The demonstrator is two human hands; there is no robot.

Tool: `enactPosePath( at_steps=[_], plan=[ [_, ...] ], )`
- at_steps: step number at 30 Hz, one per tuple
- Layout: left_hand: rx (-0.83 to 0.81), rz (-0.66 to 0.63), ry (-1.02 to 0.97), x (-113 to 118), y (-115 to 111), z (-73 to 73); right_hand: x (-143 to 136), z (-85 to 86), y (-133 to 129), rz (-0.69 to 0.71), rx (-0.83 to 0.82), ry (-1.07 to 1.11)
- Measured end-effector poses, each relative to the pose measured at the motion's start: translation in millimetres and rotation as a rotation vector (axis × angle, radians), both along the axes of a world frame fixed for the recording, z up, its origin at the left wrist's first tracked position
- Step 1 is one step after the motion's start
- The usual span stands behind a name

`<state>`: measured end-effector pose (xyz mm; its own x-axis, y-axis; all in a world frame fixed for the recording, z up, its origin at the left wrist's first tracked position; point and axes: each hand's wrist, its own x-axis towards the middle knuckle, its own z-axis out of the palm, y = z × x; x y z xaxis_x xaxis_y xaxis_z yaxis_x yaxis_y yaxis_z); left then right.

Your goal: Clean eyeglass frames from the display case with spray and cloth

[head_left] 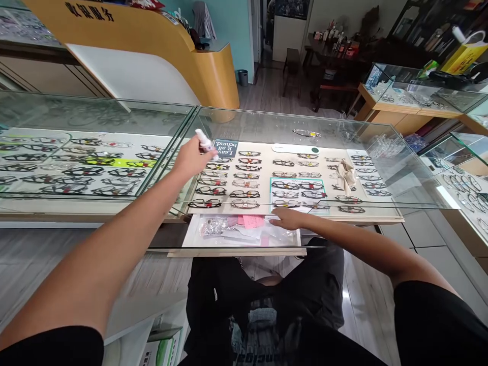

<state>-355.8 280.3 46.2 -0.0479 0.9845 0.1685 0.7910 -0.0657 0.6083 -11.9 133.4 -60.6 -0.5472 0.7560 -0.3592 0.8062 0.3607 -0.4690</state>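
White bottle [203, 139] in left hand [192, 156]; right hand [288, 219] near open drawer [238, 252] edge.

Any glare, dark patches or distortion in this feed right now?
Head view: hazy reflections across the glass case at picture left, a bright glint on the floor; head view: the back table sits in dim light; head view: wide-angle stretch enlarges the left forearm.

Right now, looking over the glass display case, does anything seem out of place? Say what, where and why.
Yes: a crumpled beige cloth lies among the rows of glasses towards the display case's right side, looking untidy there. One lone pair also sits at the far side, apart from the rows.
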Motion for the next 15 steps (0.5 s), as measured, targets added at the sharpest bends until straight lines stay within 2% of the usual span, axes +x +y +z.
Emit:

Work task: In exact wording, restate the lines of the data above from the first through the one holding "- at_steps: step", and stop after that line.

Task output:
The demonstrator is two human hands; there is no robot.

Tool: `enactPosePath( at_steps=[_], plan=[ [_, ...] ], )`
- at_steps: step number at 30 Hz, one per tuple

There is nothing more to this answer.